So these are some symptoms--symptoms of what's wrong with our immigration system--and the stories I've told you hardly exhaust what you see out there. I could go on and on.

I could tell you about the immigrant smuggling business that now flourishes all along the border and in every town with a significant illegal population--and believe me, there are towns like that in every state in the country now. It's a multimillion-dollar business and as brutal as you can imagine. And it takes a toll not just on immigrants but also far more broadly. One of the most grisly examples is again from Arizona: a deadly shootout about a year ago on the interstate between Phoenix and Tucson that turned out to be two rival gangs fighting over a vanload of illegal migrants, just as they might once have fought over a vanload of illegal drugs. One vehicle chased down the other, and the men inside opened fire with automatic weapons, killing four people and wounding several others, including a few who just happened to be driving by on the interstate.
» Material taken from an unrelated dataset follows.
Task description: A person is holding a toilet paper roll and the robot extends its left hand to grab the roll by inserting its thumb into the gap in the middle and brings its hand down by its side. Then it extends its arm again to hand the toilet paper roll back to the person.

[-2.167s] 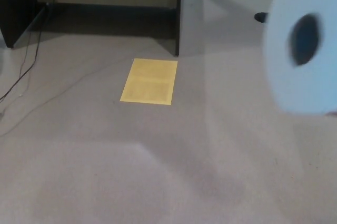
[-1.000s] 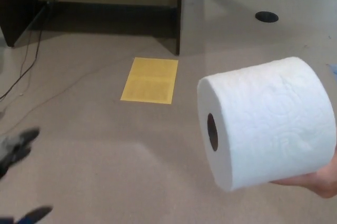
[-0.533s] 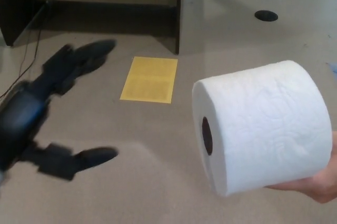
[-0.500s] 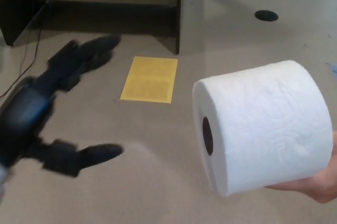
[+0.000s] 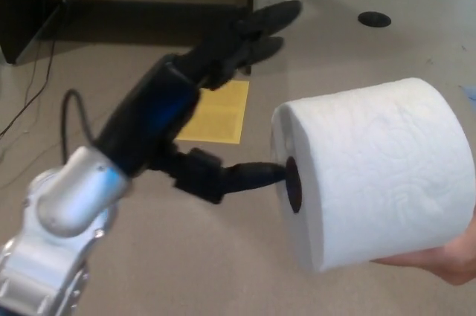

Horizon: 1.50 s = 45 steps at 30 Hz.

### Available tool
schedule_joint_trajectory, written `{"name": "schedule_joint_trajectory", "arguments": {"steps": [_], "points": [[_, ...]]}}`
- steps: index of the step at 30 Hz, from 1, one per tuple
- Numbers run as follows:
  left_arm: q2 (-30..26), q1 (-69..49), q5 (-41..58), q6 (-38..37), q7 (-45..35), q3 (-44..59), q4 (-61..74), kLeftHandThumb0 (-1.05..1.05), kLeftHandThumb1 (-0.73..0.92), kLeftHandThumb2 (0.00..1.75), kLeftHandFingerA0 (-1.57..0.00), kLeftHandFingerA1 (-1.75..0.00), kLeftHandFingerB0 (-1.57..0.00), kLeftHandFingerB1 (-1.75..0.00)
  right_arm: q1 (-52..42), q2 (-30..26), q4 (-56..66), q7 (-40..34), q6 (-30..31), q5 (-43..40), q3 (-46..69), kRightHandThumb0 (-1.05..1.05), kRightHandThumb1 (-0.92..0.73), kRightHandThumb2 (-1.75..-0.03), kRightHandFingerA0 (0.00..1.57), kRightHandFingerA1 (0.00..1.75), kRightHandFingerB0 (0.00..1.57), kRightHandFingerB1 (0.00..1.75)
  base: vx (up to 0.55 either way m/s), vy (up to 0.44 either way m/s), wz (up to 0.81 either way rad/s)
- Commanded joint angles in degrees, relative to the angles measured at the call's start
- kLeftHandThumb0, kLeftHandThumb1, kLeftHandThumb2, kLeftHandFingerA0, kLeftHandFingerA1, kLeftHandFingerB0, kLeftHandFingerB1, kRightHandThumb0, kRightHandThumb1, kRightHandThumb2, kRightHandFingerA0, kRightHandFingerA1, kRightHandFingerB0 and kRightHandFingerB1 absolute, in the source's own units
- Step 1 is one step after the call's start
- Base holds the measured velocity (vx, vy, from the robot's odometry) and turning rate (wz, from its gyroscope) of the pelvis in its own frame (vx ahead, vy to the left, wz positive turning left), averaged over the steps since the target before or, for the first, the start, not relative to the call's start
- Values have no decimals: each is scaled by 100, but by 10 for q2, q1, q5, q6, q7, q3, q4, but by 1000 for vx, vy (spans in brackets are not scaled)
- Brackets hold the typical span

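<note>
Reaching my left hand [image 5: 197, 100] toward the toilet paper roll [image 5: 375, 178], fingers [image 5: 260, 26] spread wide, gripping nothing; thumb [image 5: 249, 176] tip at the core hole. Roll rests on a person's hand [image 5: 446, 260], lower right.

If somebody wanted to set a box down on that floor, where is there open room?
Bare carpet lies at the bottom, under the left hand and toilet paper roll, and at right between the roll and the dark round floor disc. It is crowded mid-picture: the arm hangs over the yellow sheet, its thumb at the roll's core, and cables trail at left.
</note>
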<state>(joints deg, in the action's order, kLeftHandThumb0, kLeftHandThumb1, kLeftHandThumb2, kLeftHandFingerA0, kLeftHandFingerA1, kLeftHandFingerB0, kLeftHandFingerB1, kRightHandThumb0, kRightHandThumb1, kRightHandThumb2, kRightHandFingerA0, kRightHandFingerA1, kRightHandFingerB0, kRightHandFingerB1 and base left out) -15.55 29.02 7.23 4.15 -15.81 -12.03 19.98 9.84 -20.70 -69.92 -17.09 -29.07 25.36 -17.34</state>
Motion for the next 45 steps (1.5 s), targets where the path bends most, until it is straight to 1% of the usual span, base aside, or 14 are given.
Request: {"name": "schedule_joint_trajectory", "arguments": {"steps": [1, 3, 4, 6, 7, 10, 11, 20, 25, 26, 38, 40, 41, 45], "points": [[26, 12, -15, 47, 1, -12, -15, -52, 36, 69, -8, -41, -2, -23, -1, -3, -6, -4, 2, 1, 3, -39, -69, -60, 53, 46, 34, 33, 0, 0, 0], [38, 16, -22, 48, 3, -18, -19, -50, 34, 71, -7, -42, 0, -26, 0, -4, -6, -7, 3, 4, 1, -47, -56, -85, 47, 57, 28, 46, 0, 0, 0], [41, 17, -27, 49, 3, -21, -21, -55, 38, 57, -12, -34, -8, -22, 1, -4, -6, -11, 4, 6, 0, -40, -68, -60, 55, 47, 35, 34, 0, 0, 0], [45, 14, -40, 57, 5, -30, -16, -30, 20, 80, 0, -48, 0, -49, 2, -5, -5, -6, 2, 4, 1, -47, -57, -84, 47, 57, 29, 47, 0, 0, 0], [48, 12, -41, 60, 4, -31, -15, -30, 20, 80, 0, -48, 0, -49, 3, -5, -5, -8, 2, 6, 0, -40, -69, -60, 54, 46, 35, 34, 0, 0, 0], [49, 11, -46, 70, 3, -31, -10, -55, 37, 68, -12, -40, -7, -22, 4, -5, -4, -7, 1, 6, 0, -48, -57, -85, 47, 57, 28, 47, 0, 0, 0], [49, 9, -49, 74, 2, -32, -8, -55, 37, 68, -11, -40, -7, -22, 4, -5, -3, -6, 1, 6, 0, -41, -69, -60, 52, 48, 35, 34, 0, 0, 0], [59, 15, -54, 62, -5, -31, -24, -54, 37, 66, -10, -38, -6, -20, 6, -5, -6, -6, 2, 5, 2, -41, -69, -60, 52, 45, 36, 35, 0, 0, 0], [78, 24, -64, 66, 0, -42, -18, -54, 37, 66, -13, -39, -6, -23, 6, -4, -5, -6, 5, 6, 0, -48, -57, -84, 46, 56, 32, 47, 0, 0, 0], [82, 27, -67, 70, 2, -45, -18, -29, 22, 81, 0, -47, 0, -49, 6, -4, -4, -7, 6, 7, 0, -48, -57, -84, 46, 56, 32, 48, 0, 0, 0], [132, 72, -105, 60, 11, -77, -37, -27, 23, 81, -1, -48, 0, -48, 15, -3, 0, 0, 10, 11, -5, -43, -69, -61, 52, 46, 36, 35, 0, 0, 0], [146, 75, -110, 42, 17, -82, -54, -41, 44, 63, -36, -45, -16, -34, 17, -2, -1, 3, 12, 10, -4, -43, -69, -60, 51, 45, 36, 35, 0, 0, 0], [148, 77, -106, 43, 13, -83, -55, -19, 72, 61, -87, -51, -46, -35, 17, -1, -1, 2, 11, 11, -4, -42, -70, -61, 54, 46, 37, 36, 0, 0, 0], [162, 73, -106, 0, 15, -84, -81, -8, 80, 66, -120, -73, -94, -61, 21, -2, -5, 2, 8, 12, -2, -48, -57, -86, 52, 59, 32, 48, 0, 0, 0]]}}
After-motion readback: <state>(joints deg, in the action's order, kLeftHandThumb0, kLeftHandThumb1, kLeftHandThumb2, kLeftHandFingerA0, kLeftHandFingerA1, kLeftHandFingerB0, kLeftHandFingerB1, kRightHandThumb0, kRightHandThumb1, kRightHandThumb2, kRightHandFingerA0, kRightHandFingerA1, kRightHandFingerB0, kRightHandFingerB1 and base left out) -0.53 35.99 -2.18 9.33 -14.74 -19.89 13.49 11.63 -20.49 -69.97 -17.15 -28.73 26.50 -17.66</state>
Still other stories I could tell you: about the deaths on the border. The funneling of the traffic away from urban crossings and into the southwestern desert, whether in California or Arizona or, increasingly, New Mexico, means that a lot of people die on the two- or three- or ten-day trek through empty, arid, scorching, or freezing terrain. According to the Border Patrol, whose estimates are thought to be low, some 325 died last year, and more than 2,500 died in the past decade.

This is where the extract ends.